EXERCISE PROMPT – Lines containing the string "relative": how many are there below? Answer with the number only.

Source data:

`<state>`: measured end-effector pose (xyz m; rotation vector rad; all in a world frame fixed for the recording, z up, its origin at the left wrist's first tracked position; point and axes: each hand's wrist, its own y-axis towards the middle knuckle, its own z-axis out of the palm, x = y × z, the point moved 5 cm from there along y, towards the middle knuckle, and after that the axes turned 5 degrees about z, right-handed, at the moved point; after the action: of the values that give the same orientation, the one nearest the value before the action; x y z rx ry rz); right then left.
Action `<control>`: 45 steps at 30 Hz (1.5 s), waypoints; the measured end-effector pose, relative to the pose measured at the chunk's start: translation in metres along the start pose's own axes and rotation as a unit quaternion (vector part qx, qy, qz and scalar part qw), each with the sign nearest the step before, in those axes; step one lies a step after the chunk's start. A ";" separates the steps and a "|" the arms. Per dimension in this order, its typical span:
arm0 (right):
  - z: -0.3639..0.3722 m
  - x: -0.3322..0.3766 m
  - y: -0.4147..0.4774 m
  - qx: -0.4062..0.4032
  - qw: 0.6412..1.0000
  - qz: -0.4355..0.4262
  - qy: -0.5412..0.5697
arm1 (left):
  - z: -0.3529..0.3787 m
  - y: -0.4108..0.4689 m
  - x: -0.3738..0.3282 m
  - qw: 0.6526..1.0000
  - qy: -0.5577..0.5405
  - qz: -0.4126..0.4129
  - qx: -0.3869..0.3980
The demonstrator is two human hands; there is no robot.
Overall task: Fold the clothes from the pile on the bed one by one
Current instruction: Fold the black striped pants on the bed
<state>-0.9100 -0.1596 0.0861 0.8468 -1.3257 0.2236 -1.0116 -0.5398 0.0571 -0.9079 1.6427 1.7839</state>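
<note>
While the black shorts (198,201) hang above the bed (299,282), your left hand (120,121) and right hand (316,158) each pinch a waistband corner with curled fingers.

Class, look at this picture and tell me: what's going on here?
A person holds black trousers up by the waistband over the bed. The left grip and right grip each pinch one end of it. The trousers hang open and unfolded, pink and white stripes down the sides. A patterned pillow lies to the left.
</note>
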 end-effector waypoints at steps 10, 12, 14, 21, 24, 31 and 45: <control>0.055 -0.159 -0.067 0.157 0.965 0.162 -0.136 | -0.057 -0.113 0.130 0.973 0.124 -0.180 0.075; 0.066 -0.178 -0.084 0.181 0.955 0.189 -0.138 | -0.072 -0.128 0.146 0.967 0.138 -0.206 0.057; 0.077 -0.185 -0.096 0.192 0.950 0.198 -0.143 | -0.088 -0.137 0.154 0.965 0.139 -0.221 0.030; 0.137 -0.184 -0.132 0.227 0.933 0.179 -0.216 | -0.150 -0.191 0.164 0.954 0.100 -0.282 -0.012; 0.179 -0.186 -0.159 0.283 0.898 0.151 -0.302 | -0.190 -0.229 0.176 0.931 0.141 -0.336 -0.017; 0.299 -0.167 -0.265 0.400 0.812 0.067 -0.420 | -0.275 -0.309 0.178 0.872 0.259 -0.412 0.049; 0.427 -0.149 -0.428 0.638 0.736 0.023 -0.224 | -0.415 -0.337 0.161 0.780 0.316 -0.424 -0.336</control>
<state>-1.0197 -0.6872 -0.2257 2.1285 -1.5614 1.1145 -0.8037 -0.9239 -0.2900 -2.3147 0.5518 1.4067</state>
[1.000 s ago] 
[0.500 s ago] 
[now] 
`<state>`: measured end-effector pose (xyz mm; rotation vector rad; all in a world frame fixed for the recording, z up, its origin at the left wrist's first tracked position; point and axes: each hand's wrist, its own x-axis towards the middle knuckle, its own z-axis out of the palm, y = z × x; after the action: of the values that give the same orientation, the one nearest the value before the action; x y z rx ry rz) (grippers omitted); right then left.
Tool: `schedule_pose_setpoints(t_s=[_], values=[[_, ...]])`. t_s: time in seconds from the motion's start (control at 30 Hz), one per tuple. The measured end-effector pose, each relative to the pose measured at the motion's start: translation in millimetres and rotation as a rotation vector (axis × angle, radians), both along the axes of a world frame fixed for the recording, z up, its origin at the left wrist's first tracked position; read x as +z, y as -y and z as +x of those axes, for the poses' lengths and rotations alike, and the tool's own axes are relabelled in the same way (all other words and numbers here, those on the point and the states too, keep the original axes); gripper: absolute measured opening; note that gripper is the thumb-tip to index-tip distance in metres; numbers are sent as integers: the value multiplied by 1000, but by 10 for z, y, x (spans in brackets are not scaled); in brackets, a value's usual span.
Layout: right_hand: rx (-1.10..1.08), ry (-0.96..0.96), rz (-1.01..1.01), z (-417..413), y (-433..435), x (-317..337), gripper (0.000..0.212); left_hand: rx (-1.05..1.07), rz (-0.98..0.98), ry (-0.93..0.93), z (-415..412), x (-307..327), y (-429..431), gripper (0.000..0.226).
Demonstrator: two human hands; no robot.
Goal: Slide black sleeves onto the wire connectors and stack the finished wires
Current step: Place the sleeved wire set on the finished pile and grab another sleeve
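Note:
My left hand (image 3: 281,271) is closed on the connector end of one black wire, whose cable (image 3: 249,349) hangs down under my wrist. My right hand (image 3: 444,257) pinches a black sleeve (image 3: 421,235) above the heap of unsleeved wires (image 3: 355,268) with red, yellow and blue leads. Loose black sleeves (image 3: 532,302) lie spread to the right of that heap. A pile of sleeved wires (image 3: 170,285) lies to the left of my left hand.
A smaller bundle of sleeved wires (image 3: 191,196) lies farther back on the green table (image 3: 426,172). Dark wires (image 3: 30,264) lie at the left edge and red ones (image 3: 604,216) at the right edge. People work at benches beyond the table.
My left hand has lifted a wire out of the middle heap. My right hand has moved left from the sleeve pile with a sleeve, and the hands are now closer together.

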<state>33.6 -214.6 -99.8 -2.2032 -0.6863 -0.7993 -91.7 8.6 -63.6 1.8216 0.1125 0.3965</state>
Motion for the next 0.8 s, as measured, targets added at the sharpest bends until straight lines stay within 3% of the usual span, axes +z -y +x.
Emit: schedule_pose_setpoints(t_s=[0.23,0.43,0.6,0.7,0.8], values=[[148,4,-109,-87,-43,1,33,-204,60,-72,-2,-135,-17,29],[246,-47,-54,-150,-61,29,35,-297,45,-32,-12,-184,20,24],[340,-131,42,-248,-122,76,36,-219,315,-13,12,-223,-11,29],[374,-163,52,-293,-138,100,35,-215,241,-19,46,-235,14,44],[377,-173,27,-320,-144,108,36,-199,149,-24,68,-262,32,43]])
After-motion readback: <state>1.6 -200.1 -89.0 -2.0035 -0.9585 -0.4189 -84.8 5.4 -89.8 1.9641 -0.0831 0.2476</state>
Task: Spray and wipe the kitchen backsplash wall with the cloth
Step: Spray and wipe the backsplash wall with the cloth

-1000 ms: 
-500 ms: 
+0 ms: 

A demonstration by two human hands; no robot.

ANSWER SPACE – 2